WORK ORDER:
From the records below, work out how many lines carry the string "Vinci". Leave out everything but the number.

▬▬▬

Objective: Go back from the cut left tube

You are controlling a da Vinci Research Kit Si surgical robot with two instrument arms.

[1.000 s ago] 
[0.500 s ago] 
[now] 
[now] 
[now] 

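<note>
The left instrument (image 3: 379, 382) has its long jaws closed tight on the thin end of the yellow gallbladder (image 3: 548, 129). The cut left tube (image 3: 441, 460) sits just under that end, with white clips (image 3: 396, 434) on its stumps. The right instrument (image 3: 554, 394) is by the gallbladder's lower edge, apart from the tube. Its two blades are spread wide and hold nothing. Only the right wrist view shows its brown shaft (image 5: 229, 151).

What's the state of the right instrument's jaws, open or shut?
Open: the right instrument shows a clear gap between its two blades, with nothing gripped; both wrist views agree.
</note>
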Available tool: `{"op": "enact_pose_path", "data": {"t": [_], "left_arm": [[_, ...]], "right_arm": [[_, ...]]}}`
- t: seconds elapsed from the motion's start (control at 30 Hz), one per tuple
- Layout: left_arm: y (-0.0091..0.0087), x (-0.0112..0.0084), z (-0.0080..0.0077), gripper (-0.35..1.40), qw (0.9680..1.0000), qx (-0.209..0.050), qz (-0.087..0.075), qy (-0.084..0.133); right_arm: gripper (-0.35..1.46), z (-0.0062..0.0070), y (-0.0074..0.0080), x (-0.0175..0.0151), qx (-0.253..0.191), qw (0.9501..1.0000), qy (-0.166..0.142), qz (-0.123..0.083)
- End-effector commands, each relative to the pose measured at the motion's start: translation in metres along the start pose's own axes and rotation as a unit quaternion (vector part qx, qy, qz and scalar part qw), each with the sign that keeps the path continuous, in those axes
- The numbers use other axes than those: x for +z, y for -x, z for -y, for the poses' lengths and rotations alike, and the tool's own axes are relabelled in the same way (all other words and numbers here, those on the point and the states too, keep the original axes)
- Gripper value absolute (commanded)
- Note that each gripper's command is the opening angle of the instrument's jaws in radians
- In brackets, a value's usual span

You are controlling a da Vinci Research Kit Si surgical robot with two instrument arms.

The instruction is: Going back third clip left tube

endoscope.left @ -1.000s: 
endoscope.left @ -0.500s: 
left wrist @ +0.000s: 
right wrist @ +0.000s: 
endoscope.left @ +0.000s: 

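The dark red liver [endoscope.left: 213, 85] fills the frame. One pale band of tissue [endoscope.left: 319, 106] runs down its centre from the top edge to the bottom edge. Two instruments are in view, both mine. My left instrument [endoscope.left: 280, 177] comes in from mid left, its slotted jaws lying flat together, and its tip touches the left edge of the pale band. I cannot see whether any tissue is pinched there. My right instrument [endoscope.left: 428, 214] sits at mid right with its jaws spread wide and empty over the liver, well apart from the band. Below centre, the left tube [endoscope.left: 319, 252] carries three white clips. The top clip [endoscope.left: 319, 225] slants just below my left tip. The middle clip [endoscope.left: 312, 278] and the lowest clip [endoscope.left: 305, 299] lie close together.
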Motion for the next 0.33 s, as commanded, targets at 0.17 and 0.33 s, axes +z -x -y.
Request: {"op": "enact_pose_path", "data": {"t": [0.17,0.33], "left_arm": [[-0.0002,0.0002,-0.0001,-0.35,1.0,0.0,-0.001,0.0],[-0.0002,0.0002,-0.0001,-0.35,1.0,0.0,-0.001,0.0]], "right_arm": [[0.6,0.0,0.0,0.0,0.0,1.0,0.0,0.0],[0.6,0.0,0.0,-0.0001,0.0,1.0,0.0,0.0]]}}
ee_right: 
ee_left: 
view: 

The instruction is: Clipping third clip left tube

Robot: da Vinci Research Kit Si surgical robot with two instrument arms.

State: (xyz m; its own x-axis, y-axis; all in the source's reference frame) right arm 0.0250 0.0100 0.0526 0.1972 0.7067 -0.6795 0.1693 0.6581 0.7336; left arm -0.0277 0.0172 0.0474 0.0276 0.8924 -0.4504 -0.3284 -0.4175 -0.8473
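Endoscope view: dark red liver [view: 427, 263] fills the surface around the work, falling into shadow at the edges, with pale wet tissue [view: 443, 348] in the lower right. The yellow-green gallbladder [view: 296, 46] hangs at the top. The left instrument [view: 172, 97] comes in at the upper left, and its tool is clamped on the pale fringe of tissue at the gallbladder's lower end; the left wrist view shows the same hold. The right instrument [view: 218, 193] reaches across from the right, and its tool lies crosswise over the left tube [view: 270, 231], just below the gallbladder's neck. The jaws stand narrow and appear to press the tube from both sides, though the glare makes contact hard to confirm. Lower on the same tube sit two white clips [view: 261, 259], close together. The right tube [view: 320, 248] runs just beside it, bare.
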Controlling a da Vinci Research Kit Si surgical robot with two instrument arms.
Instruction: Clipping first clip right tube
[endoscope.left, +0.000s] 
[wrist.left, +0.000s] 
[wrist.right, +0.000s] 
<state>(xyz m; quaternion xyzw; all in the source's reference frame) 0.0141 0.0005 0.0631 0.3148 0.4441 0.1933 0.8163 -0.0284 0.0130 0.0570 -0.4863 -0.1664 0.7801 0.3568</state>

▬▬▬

EXPECTED OUTPUT:
4